ATHENES: Dans le camp de Moria, détruit par les flammes il y a un an sur l'île grecque de Lesbos, les enfants non accompagnés étaient confrontés aux rats, aux inondations et au "danger d'électrocution", selon un journal de bord retrouvé dans les cendres.
Rescapé du feu qui a ravagé le camp de migrants le 9 septembre 2020, le carnet de bord, découvert puis authentifié par l'AFP, était tenu quotidiennement par des employés de l'Organisation internationale pour les migrations (OIM) chargés de l'encadrement des mineurs.
Il a été retrouvé quelques jours après l'incendie non loin de la zone dite "sûre" de Moria, une section réservée aux enfants seuls. Proche de la route principale et séparée du reste du camp par des barbelés, cet espace abritait les mineurs jusqu'à leur transfert sur le continent ou dans un pays européen.
En théorie, l'OIM, l'agence onusienne responsable de la zone, devait les surveiller 24 heures sur 24 mais les auteurs du carnet de bord admettent leur impuissance à de nombreuses reprises.
Traduites du grec, les notes manuscrites s'étalent de novembre 2018 à mai 2019. Elles évoquent les violences, la consommation de drogue, les auto-mutilations ou encore des cas d'abus sexuels commis par des résidents adultes du camp.
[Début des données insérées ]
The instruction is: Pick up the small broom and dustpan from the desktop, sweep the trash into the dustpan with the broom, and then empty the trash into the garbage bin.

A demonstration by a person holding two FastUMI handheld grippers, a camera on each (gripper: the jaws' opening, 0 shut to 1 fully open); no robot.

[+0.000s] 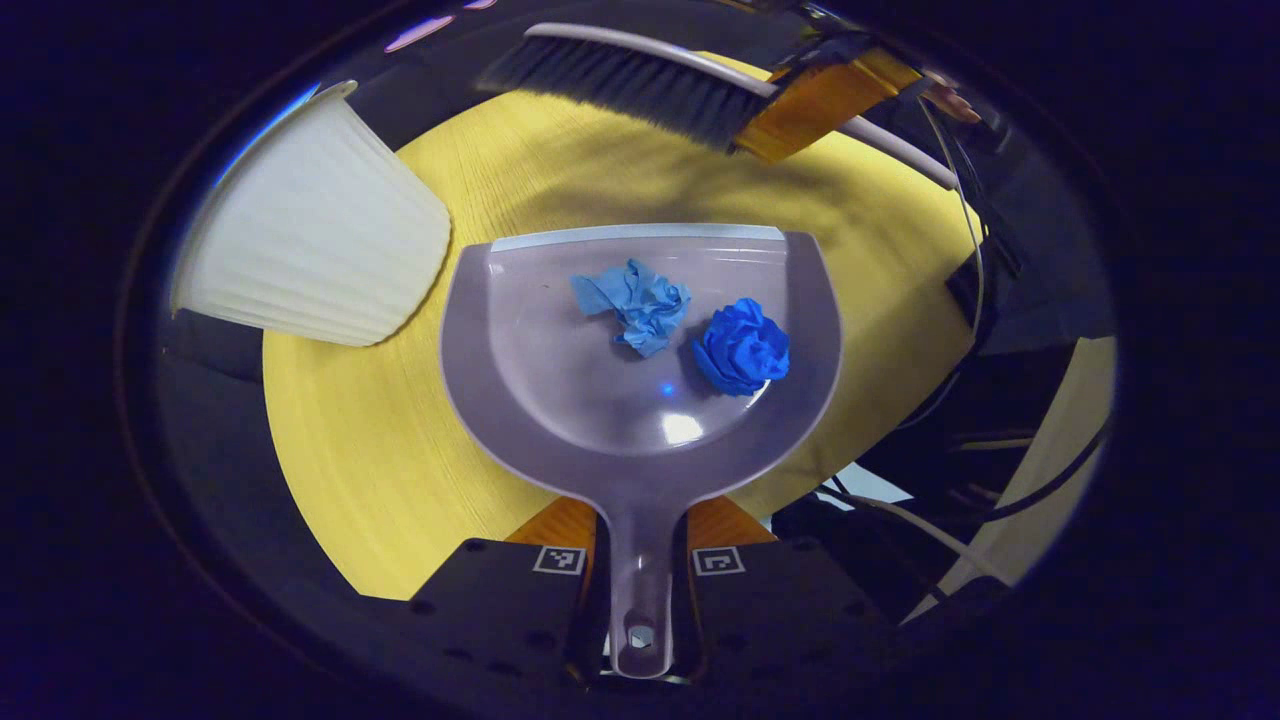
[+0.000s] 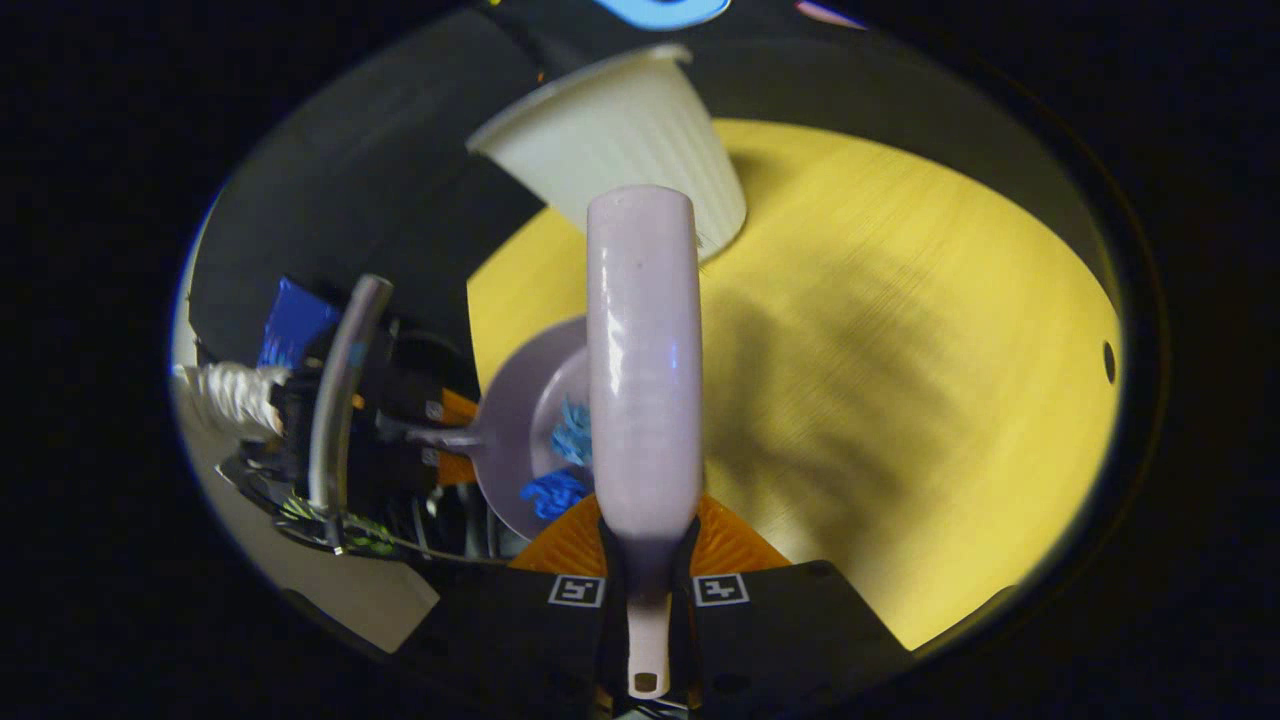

Le jour de Noël 2018, un homme se présentait à l'entrée de la "zone sûre", rapporte le carnet de bord. Il accusait une fillette de l'avoir volé, après lui avoir remis de l'argent "en échange de choses qui ne peuvent pas être décrites", écrit un employé de l'OIM.
Le 18 novembre 2018, un autre employé note qu'"à l'intérieur du carton contenant des oranges, nous avons trouvé un rat mort". Le ton qu'il emploie atteste que ce n'est pas la première fois.
"Grave danger d'électrocution"
Le même jour, la pluie avait inondé un conteneur abritant des enfants ainsi que le quartier des gardiens. "Grave danger d'électrocution", relève le carnet de bord.
Quatre jours plus tard, les eaux pluviales avaient à nouveau envahi des préfabriqués. L'employé suggère que les enfants concernés "devraient être déplacés dans d'autres conteneurs jusqu'à ce que la météo soit meilleure".
"Danger d'électrocution", écrit-il en soulignant ces quelques mots au stylo.
Les coupures fréquentes d'électricité sont également dénoncées.
Par une nuit glaciale, le personnel de l'OIM se trouve dans l'incapacité de garder au chaud le nouveau-né malade d'une adolescente célibataire.
"Toute la nuit, S. et H. sont restées avec nous dans la pièce de l'OIM", écrit l'auteur du rapport du 1er décembre 2018, évoquant la jeune mère et son bébé dont les noms ne sont pas divulgués par l'AFP.
Sans électricité ni chauffage, "le bébé avait froid et pleurait et devait être malade" mais "le médecin militaire auquel nous l'avons montré a dit qu'il n'avait pas l'expérience des bébés et que quelqu'un d'autre devait le voir le lendemain".
Selon le Haut Commissariat aux Réfugiés de l'ONU (HCR), 406 des résidents de Moria étaient alors des enfants ayant traversé sans aucun parent la mer Égée depuis les côtes turques voisines.
Tué en "zone sûre"
Les mineurs non accompagnés fuyant guerres ou misère et arrivant en Europe après un voyage souvent traumatisant, sont considérés comme la catégorie la plus vulnérable parmi les réfugiés.
Après la destruction de Moria, les pays de l'UE se sont précipités pour accueillir les enfants laissés sans abri.
Des travailleurs sociaux accompagnant aujourd'hui certains garçons transférés à Hambourg, en Allemagne, ont déclaré à l'AFP qu'il faudrait des années à ces enfants pour effacer le traumatisme de leur séjour à Moria.
Le 25 août 2019, trois mois après la dernière note du journal de bord, un Afghan de 15 ans est mort après avoir été poignardé dans la zone dite "sûre".
L'adolescent, qui se trouvait sur l'île de Lesbos avec ses deux frères, attendait d'être transféré en Autriche pour rejoindre ses parents.